In homes, floods can destroy possessions and cause water damage and foundation issues. In cars, they can wreck interiors, electronics and mechanical systems.
Populations are growing in floodplains. And while 1.7 million Canadian households are now at high risk for flooding1, 94% of Canadians in flood-risk zones don’t know their risk2.
What’s more, that risk is growing. Current data3 shows that, over the last 100 years, floods — including extreme ones — are becoming more frequent in Canada.
Extreme temperatures and warmer weather in Canada have led to lightning and longer hot, dry periods — a recipe for more frequent, higher intensity wildfires4, which threaten property and possessions.
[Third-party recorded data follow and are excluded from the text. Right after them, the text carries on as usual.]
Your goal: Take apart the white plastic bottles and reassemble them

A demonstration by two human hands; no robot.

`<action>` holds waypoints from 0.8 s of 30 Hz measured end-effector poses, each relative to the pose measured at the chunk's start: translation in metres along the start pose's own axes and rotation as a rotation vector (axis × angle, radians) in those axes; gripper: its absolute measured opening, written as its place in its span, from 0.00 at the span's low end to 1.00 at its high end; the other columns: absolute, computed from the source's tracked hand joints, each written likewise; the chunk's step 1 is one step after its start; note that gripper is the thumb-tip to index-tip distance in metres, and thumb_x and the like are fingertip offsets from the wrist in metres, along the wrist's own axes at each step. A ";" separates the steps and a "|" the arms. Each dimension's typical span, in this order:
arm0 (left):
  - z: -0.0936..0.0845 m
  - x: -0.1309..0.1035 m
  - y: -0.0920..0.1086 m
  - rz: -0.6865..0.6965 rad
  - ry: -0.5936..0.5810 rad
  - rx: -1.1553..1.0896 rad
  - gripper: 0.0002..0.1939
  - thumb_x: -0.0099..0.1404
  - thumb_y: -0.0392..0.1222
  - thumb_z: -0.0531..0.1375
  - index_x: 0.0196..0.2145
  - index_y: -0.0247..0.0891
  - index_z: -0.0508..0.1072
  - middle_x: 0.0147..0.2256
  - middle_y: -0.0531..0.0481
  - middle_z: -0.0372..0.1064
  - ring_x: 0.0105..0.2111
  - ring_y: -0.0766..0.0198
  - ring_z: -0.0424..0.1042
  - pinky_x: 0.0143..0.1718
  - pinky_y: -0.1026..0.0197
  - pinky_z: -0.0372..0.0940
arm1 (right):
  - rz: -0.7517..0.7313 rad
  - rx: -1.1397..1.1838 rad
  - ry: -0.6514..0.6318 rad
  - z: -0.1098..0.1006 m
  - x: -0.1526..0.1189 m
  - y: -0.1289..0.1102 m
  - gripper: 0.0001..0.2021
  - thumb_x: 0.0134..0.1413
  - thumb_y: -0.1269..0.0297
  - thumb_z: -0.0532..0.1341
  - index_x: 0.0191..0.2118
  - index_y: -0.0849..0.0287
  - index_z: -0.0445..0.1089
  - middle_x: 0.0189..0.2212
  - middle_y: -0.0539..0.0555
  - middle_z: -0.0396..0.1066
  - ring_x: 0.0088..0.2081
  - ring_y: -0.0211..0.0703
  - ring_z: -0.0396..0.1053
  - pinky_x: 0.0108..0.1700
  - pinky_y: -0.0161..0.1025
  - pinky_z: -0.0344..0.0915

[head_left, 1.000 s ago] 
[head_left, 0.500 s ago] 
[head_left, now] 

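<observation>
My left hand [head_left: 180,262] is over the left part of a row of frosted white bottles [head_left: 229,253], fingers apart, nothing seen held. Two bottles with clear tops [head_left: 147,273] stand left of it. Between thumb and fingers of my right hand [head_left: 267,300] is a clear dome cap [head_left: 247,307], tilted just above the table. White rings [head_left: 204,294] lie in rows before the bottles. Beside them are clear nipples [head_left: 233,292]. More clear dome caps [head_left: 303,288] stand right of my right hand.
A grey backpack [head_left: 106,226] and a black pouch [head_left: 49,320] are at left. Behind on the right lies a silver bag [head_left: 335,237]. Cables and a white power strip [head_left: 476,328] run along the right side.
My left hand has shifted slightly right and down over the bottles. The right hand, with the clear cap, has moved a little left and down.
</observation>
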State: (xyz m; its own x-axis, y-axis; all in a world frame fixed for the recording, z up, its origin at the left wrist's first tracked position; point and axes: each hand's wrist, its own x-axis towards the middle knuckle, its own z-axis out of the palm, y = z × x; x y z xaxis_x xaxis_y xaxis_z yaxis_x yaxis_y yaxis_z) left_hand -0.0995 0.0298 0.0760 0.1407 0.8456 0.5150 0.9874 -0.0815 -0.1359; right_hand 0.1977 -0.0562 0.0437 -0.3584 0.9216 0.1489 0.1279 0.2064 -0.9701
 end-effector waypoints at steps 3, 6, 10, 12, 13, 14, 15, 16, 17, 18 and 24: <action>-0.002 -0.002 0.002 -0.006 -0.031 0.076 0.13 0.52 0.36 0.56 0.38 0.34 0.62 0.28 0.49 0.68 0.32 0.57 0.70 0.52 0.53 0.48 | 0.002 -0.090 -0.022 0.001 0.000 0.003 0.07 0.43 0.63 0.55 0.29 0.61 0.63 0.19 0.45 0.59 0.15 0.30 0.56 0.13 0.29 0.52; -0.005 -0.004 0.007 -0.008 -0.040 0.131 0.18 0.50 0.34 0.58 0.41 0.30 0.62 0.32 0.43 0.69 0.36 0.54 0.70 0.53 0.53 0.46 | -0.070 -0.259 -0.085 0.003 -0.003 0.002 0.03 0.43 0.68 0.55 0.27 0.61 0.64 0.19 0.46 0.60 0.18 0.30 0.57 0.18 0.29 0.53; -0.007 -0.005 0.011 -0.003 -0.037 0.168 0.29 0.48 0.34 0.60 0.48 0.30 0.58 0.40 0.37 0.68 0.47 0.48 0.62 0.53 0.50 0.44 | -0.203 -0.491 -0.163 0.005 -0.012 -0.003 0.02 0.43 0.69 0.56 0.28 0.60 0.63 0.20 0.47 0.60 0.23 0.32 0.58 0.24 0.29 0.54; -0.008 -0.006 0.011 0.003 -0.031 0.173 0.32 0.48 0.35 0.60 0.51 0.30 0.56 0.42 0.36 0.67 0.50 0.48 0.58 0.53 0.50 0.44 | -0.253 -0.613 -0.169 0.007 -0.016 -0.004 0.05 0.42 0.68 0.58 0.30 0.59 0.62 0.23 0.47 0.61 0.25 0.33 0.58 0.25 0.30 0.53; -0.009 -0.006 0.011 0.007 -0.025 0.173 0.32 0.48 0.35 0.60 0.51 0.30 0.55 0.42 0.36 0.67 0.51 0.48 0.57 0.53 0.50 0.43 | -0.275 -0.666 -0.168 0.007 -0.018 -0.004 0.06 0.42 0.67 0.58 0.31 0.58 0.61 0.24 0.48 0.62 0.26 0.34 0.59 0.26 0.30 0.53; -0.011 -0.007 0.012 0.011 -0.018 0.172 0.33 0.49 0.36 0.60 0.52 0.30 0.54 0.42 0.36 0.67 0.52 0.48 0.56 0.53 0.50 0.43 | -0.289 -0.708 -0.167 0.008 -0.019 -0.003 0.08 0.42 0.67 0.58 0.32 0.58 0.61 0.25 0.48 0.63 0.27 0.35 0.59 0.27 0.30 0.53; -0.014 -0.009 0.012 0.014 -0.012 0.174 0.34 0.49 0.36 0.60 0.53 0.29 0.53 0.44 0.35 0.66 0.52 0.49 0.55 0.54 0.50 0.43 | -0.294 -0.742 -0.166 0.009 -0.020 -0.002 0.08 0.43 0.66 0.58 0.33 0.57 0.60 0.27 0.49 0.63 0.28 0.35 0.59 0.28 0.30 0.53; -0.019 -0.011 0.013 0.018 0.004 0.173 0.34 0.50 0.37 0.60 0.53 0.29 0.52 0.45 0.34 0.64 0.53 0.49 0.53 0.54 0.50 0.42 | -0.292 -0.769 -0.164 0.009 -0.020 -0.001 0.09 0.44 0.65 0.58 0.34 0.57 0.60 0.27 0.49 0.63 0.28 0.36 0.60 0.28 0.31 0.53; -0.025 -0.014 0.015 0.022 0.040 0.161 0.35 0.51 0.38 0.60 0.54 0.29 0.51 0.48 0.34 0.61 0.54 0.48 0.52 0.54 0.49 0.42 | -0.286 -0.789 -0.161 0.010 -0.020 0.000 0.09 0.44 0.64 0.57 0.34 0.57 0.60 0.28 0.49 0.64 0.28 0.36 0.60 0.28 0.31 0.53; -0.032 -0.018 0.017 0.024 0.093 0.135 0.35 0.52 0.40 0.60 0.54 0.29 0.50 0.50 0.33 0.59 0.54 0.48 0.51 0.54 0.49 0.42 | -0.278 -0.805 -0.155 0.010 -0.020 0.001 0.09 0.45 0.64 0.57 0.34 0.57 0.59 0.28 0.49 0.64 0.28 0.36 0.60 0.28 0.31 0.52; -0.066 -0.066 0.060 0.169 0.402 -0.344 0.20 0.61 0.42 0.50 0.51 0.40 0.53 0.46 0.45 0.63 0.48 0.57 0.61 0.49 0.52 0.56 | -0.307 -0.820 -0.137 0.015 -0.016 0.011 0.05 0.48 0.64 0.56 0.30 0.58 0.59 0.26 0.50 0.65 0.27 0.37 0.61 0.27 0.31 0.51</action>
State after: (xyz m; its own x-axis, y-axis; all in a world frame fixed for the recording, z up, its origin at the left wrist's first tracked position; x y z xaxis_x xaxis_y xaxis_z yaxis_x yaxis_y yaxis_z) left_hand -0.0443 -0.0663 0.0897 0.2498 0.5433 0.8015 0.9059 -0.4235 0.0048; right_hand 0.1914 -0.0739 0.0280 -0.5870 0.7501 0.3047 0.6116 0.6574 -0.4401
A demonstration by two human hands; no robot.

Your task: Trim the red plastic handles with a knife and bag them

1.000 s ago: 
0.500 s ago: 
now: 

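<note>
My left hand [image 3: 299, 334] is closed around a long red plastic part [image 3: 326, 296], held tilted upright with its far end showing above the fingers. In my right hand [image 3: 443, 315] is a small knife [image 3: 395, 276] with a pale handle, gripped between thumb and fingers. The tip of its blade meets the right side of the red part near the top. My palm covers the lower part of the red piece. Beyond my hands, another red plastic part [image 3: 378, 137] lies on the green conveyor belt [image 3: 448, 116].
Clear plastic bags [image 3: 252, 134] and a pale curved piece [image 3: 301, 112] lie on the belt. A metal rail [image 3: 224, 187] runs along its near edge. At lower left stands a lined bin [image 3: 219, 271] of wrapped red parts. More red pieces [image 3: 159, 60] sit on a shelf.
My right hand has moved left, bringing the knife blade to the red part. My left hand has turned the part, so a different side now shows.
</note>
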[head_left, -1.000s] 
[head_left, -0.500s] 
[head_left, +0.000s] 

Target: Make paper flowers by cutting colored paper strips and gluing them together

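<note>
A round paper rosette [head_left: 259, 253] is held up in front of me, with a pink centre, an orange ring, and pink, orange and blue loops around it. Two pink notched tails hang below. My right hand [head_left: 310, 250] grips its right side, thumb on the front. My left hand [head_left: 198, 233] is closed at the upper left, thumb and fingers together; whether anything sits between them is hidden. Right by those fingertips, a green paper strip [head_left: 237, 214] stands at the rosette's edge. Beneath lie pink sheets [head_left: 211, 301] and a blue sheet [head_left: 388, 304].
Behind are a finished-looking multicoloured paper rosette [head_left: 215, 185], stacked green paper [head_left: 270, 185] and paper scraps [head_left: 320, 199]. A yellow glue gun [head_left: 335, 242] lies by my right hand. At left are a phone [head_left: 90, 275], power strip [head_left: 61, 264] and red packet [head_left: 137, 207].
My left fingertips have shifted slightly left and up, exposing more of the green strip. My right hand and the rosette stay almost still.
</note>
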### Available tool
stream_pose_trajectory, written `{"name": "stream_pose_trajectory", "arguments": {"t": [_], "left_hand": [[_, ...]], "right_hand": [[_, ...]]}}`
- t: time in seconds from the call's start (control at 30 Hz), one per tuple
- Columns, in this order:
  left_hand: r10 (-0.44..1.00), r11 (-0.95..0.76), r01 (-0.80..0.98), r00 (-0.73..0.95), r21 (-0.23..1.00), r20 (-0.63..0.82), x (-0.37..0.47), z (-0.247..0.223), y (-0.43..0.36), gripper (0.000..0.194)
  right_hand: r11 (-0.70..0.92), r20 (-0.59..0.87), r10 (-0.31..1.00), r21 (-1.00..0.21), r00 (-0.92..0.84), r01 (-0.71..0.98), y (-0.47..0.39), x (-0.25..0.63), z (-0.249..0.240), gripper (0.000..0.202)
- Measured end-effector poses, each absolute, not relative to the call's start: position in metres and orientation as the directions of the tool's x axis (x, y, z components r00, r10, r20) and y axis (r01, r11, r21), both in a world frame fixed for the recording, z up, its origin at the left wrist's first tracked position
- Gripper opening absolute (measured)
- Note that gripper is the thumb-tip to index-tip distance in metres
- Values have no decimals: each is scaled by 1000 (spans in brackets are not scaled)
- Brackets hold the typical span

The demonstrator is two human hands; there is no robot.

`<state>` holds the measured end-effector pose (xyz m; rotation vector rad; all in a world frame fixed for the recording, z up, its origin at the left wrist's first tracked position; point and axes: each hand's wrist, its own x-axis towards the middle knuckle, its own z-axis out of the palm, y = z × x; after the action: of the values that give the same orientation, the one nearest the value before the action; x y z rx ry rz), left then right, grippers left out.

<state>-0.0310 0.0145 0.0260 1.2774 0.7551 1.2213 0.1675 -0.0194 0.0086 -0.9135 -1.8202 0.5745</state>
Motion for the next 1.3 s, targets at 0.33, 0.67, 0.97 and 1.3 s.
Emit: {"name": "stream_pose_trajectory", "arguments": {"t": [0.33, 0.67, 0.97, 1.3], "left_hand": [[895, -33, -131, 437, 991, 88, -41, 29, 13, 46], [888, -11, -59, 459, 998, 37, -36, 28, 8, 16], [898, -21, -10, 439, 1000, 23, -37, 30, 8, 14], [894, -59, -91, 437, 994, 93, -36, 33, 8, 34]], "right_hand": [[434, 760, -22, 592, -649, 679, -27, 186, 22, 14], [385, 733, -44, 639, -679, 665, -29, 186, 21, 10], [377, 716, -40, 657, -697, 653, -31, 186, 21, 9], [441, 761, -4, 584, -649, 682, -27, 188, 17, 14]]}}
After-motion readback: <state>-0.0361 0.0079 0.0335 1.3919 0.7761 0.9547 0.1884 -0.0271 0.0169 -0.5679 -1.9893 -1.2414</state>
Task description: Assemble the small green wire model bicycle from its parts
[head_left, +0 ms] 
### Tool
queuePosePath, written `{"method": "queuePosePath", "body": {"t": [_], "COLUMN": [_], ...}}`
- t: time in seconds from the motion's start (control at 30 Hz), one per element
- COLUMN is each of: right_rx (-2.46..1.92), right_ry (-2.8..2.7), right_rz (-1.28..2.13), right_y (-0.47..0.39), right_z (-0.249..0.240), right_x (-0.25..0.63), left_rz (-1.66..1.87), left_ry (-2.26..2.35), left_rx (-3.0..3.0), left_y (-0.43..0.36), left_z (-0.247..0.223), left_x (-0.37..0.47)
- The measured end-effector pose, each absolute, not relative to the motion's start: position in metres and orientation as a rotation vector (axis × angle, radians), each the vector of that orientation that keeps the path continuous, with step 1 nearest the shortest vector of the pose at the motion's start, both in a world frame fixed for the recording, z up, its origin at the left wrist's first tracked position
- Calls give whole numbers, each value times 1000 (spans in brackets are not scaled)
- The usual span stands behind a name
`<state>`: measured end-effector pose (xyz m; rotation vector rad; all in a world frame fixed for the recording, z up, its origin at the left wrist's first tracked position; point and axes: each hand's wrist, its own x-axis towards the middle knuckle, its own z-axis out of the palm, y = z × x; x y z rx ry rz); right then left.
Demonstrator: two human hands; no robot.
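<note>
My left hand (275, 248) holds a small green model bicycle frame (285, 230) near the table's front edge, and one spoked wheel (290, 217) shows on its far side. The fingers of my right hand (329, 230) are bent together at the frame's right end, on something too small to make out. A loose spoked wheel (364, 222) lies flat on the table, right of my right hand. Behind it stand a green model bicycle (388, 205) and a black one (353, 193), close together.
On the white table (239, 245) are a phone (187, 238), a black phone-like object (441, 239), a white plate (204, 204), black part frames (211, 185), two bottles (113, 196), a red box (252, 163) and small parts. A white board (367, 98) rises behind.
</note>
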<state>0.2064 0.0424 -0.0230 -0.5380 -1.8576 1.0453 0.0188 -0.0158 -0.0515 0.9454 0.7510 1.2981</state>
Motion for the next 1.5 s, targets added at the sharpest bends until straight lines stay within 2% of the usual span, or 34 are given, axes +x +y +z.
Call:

Looking at 10-year average wildfire counts in Canada, British Colombia, Manitoba, Ontario, Quebec and New Brunswick all exceeded their provincial averages in 20185.
Before the end of the century6, forest fires are likely to increase between 75% to 140%.
Extreme temperatures also affect storms. And the rise in severe snow, ice and hail storms means even more risks to protect against, from auto accidents to roof problems and damage from falling objects.
Freezing rain is more frequent than it used to be in Canada, and it’s only going to increase.
Based on historic averages in Ontario, by 2065, the number of days with freezing rain between December and February is expected to go up in that province by 35% to 100%.7 Other regions in Canada could see a similar increase.
Wind and tornadoes
With more frequent severe storms, we can also expect a rise in wind, but it’s still unsure for tornadoes. What we know is that these events can seriously damage homes and cars.
A 2018 Manitoba tornado was graded an EF4 — the second highest damage rank on the Enhanced Fujita scale — with winds of up to 310 km/h. Meanwhile, an Ontario windstorm that same year was so powerful, it was the most costly insured event the province had seen in the previous five years8.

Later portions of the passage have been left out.